**WHAT THE TASK ASKS:** Locate and copy each line in the data that contains the word "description".

**RECORDS FOR THIS TASK:**
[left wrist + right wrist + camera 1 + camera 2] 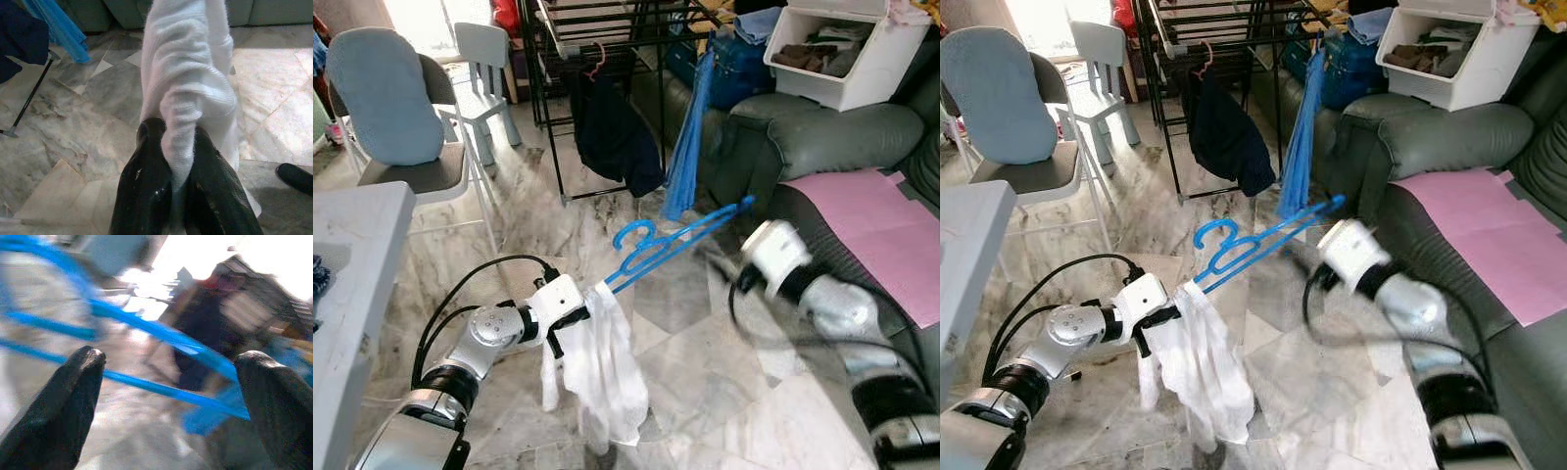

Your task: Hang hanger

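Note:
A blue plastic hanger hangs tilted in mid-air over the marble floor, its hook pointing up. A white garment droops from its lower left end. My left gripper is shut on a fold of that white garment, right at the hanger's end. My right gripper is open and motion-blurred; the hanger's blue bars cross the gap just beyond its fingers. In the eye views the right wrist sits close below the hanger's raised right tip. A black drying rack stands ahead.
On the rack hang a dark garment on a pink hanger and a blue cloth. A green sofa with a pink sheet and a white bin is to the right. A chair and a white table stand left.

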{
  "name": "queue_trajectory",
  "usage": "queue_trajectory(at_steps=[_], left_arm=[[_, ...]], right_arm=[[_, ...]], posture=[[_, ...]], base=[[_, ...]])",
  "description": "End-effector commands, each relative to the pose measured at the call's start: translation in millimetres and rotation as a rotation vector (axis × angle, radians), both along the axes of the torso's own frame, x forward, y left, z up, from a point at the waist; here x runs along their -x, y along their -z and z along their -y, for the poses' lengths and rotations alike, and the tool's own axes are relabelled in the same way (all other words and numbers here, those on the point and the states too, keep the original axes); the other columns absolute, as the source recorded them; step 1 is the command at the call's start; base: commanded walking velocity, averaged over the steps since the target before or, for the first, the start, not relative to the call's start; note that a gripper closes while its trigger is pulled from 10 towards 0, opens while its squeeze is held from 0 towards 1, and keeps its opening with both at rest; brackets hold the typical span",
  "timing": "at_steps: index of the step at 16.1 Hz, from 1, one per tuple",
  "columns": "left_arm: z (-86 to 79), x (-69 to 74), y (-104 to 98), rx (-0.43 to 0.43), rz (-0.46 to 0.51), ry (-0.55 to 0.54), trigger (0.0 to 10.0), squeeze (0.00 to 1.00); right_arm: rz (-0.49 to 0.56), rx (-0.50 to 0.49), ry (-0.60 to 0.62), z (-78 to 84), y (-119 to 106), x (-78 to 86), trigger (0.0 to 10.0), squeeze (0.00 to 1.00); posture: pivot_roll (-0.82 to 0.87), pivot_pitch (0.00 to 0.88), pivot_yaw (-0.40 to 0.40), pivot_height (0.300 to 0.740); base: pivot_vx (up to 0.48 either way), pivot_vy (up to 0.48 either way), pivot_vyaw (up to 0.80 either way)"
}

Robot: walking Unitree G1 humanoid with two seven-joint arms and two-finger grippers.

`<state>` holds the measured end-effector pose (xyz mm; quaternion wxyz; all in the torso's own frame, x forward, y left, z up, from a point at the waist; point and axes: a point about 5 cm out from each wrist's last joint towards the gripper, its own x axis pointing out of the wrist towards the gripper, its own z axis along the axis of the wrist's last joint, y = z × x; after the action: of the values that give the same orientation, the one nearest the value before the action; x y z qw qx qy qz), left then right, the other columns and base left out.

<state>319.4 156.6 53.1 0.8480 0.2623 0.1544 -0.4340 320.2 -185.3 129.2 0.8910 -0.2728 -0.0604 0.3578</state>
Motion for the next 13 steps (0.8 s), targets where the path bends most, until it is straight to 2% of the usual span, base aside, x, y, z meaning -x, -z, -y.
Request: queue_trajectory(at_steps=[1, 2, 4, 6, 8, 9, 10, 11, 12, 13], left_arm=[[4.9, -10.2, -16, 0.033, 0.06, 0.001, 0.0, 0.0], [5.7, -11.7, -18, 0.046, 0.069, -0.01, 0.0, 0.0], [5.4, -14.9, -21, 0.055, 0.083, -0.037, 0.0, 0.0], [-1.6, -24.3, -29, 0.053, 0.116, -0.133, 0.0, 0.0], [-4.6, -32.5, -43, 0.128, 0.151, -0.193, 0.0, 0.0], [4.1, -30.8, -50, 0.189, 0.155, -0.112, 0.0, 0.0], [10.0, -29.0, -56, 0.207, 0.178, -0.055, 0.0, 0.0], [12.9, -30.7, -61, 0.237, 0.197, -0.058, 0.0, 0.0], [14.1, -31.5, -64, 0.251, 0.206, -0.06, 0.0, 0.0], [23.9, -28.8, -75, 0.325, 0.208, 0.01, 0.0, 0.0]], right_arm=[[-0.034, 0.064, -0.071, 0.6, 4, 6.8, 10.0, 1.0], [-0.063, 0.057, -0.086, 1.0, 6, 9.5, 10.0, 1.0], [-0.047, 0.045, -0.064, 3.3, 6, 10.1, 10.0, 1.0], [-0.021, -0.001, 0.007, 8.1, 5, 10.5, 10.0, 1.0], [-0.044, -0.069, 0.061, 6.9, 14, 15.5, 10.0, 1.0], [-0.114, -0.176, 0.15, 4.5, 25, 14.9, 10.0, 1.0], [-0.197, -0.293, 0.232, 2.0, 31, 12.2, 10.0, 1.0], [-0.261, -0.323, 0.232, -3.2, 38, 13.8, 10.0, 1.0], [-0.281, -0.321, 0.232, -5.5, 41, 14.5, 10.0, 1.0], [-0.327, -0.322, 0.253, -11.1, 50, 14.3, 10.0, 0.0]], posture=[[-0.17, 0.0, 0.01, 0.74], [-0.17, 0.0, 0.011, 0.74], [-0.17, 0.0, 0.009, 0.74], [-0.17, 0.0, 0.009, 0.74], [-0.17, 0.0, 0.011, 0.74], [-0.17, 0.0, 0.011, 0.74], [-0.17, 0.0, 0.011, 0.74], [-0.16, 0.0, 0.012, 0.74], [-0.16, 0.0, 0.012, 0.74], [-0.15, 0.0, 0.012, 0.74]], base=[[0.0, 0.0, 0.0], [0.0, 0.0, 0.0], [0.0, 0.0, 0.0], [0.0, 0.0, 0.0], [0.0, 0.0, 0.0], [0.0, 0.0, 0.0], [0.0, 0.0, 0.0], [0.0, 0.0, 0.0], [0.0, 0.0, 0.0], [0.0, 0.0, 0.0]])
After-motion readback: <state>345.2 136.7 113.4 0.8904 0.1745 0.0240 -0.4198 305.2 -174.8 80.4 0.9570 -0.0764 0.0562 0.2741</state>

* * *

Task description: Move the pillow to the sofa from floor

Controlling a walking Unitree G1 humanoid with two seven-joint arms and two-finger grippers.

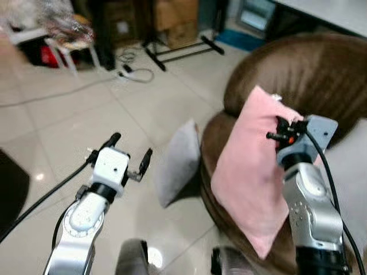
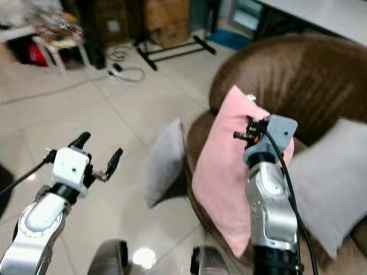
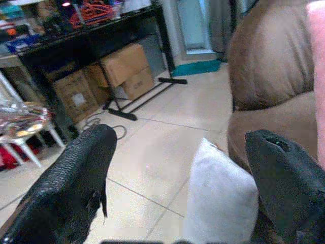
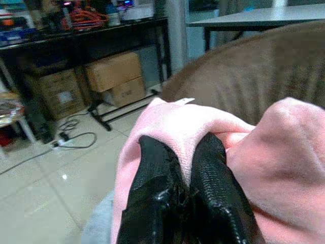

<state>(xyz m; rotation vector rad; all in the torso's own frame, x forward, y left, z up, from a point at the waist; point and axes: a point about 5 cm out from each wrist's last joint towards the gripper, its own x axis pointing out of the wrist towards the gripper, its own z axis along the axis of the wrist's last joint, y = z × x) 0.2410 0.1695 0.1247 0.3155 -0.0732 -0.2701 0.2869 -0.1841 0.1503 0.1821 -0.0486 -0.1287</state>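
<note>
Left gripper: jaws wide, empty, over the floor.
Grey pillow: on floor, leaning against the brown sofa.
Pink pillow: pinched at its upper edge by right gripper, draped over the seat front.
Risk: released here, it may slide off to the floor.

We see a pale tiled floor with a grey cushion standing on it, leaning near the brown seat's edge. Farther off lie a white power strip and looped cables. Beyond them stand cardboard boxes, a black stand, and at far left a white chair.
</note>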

**COMPLETED EXERCISE:**
  "description": "End-effector commands, each relative to the pose measured at the call's start: translation in millimetres and rotation as a rotation vector (axis × angle, radians), both along the axes of the torso's own frame, x forward, y left, z up, from a point at the waist; here x runs along their -x, y along their -z and z along their -y, for the poses' lengths and rotations alike, and the tool's own axes are relabelled in the same way (all other words and numbers here, those on the point and the states too, keep the original axes); the other columns absolute, as the source recorded them; step 1 is the command at the call's start; base: commanded walking velocity, averaged over the steps since the target before or, for the first, the start, not relative to the call's start; note that a gripper closes while its trigger is pulled from 10 towards 0, opens while its squeeze is held from 0 towards 1, and keeps its opening with both at rest; brackets hold the typical span",
Task description: Move the pillow to the sofa from floor

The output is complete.